▸ Requirement
For this exercise, please reproduce the records below word for word, from the first line through the line with "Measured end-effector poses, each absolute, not".

▸ Data supplied
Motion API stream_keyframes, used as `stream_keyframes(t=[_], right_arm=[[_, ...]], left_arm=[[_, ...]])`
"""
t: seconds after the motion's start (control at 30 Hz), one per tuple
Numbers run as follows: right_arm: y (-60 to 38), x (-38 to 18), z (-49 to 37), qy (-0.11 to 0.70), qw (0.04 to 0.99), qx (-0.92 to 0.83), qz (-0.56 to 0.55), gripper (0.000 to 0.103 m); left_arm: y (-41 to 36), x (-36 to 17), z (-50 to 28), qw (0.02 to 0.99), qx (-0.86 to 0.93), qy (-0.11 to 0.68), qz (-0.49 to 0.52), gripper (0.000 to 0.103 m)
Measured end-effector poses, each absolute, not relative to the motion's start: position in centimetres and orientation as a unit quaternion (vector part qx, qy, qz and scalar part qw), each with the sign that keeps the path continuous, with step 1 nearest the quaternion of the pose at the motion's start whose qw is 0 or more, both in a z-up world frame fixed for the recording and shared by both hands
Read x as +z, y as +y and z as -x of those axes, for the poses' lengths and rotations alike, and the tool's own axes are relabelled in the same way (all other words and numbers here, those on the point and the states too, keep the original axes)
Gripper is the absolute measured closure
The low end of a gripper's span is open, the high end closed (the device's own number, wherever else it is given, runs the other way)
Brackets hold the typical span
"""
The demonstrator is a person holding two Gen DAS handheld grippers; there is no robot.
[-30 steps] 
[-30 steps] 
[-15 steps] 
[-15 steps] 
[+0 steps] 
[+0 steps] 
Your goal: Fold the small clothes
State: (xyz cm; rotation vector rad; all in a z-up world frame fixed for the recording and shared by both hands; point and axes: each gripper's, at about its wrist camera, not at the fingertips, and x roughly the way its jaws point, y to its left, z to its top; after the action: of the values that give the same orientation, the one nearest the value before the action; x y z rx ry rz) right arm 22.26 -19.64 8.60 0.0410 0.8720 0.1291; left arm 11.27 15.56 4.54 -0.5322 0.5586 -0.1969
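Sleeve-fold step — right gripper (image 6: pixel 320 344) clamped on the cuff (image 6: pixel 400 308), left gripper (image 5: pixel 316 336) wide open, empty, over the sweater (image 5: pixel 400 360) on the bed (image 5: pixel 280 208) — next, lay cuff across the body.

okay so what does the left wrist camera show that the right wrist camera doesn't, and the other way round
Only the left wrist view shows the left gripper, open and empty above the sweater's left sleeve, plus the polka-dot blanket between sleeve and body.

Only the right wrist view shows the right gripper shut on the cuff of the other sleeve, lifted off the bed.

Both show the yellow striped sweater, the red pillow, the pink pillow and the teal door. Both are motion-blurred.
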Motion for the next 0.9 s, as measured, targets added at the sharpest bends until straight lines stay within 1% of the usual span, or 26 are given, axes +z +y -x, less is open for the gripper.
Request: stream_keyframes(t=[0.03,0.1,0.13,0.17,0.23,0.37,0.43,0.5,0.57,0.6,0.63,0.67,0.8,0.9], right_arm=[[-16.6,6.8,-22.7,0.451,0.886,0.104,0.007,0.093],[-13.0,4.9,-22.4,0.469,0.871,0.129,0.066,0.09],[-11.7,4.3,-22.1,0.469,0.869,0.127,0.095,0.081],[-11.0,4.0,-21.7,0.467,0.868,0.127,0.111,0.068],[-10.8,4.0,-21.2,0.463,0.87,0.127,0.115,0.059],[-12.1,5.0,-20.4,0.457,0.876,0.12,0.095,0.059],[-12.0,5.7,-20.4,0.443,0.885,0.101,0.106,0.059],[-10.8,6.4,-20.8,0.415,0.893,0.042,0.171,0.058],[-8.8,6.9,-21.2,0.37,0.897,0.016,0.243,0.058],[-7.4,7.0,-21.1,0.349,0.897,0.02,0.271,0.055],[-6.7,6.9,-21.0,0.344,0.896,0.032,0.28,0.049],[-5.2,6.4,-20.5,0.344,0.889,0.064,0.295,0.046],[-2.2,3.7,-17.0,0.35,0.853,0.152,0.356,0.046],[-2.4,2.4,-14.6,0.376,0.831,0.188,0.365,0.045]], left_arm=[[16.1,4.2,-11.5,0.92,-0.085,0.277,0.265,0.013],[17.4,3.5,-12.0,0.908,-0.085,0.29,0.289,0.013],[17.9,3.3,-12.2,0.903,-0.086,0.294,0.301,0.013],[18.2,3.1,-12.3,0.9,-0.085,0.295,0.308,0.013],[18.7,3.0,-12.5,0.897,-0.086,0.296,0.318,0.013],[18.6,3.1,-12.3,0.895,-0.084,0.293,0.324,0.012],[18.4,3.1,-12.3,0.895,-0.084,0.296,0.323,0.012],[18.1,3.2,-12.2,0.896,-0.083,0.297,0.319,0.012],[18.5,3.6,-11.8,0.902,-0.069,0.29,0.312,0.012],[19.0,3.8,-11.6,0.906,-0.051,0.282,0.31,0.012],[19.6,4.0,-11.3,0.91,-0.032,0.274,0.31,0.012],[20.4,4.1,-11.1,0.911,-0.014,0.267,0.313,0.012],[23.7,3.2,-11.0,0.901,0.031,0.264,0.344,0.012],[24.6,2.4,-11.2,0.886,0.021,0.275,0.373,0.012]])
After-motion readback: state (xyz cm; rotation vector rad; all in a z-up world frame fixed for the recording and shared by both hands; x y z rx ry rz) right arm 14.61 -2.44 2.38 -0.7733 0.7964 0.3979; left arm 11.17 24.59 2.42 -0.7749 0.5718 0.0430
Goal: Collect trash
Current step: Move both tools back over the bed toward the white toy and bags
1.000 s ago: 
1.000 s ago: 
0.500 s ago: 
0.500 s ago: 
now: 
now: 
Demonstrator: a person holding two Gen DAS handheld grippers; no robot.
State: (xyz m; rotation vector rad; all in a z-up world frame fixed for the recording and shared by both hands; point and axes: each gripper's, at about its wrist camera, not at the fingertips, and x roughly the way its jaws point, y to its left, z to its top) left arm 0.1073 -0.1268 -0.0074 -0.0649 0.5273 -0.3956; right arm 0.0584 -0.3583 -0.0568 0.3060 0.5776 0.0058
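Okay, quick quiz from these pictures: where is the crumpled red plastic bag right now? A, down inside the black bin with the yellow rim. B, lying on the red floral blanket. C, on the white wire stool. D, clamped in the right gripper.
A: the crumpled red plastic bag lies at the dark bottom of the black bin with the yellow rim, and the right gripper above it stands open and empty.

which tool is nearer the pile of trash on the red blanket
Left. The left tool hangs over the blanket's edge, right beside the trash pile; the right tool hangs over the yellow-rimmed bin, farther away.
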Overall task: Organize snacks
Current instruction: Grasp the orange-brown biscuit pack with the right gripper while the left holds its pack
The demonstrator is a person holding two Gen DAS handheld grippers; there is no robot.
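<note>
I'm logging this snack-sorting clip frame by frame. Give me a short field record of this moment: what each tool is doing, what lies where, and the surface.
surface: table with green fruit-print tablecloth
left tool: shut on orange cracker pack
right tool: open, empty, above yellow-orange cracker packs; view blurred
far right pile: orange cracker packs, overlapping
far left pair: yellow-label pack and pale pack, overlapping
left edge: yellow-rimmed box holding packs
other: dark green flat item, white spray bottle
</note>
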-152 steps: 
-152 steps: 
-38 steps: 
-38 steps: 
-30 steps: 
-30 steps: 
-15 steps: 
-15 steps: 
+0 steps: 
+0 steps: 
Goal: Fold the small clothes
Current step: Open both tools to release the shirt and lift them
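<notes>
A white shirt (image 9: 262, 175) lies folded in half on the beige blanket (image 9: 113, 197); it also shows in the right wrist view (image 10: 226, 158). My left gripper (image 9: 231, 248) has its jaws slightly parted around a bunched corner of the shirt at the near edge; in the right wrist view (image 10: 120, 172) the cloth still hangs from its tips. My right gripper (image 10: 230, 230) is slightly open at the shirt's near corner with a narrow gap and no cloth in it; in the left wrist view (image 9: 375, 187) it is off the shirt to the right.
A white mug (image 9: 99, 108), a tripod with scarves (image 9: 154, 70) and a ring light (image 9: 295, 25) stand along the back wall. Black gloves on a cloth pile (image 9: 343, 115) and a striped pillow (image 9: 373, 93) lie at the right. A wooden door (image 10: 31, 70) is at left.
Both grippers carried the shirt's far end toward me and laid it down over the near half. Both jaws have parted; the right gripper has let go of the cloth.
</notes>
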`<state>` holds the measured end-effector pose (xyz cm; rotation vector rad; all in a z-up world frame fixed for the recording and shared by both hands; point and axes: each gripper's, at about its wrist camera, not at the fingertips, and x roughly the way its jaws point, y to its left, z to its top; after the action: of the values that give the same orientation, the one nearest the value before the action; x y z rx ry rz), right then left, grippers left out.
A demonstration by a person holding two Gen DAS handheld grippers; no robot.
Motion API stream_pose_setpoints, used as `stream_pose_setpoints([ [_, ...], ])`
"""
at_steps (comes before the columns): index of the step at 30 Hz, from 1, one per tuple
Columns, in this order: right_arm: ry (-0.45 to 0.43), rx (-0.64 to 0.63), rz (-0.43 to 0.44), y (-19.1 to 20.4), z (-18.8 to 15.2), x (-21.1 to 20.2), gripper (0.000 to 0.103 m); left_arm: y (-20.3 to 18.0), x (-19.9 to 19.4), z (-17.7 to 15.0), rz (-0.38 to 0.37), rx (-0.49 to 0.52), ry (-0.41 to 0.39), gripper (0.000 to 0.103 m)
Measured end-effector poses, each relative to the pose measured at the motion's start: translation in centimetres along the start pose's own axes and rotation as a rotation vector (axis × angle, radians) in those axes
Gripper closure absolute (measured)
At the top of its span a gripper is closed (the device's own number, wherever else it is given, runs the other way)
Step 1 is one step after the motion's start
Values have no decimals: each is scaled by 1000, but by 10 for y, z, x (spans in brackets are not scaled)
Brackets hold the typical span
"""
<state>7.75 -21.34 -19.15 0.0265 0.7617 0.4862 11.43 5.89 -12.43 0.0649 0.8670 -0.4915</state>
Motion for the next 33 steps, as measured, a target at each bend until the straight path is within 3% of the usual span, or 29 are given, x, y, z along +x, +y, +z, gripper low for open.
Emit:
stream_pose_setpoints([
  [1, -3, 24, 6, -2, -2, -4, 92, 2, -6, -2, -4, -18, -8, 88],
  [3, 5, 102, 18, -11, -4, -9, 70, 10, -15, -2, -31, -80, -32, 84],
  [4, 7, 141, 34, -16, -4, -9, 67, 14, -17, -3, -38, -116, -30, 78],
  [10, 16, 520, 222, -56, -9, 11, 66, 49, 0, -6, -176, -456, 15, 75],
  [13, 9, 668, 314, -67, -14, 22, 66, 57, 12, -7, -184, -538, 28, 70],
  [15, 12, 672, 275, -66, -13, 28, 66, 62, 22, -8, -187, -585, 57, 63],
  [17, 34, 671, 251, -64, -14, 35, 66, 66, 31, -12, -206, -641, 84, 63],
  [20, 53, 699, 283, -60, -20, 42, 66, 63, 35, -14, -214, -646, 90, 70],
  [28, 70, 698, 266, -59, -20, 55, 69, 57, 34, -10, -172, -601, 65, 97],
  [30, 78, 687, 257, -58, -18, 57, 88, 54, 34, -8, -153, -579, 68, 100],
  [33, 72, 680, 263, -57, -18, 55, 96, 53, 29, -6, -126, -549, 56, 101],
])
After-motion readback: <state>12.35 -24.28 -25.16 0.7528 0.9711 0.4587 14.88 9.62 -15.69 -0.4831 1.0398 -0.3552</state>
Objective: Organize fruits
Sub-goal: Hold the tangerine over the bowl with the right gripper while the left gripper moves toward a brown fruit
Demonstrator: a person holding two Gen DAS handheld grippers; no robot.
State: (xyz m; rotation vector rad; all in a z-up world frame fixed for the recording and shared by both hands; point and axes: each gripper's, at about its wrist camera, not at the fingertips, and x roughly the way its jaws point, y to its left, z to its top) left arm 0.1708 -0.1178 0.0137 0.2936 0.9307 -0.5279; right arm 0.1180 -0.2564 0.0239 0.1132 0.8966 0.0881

▸ Solution
Motion API stream_keyframes, used as `stream_keyframes(t=[_], right_arm=[[_, ...]], left_arm=[[_, ...]])`
"""
t: seconds after the motion's start (control at 30 Hz), one per tuple
Numbers run as follows: right_arm: y (-60 to 38), x (-38 to 18), z (-49 to 37), qy (-0.11 to 0.70), qw (0.04 to 0.99), qx (-0.92 to 0.83), qz (-0.56 to 0.55), gripper (0.000 to 0.103 m); left_arm: y (-41 to 36), x (-36 to 17), z (-50 to 28), qw (0.02 to 0.99), qx (-0.86 to 0.93), qy (-0.11 to 0.68), qz (-0.49 to 0.52), gripper (0.000 to 0.103 m)
Measured end-effector poses, each absolute, not relative to the motion's start: position in centimetres and orientation as a unit quaternion (vector part qx, qy, qz and scalar part qw), each with the sign that keeps the path continuous, with step 1 nearest the quaternion of the pose at the motion's start whose qw is 0 or more, both in a z-up world frame fixed for the recording and shared by both hands

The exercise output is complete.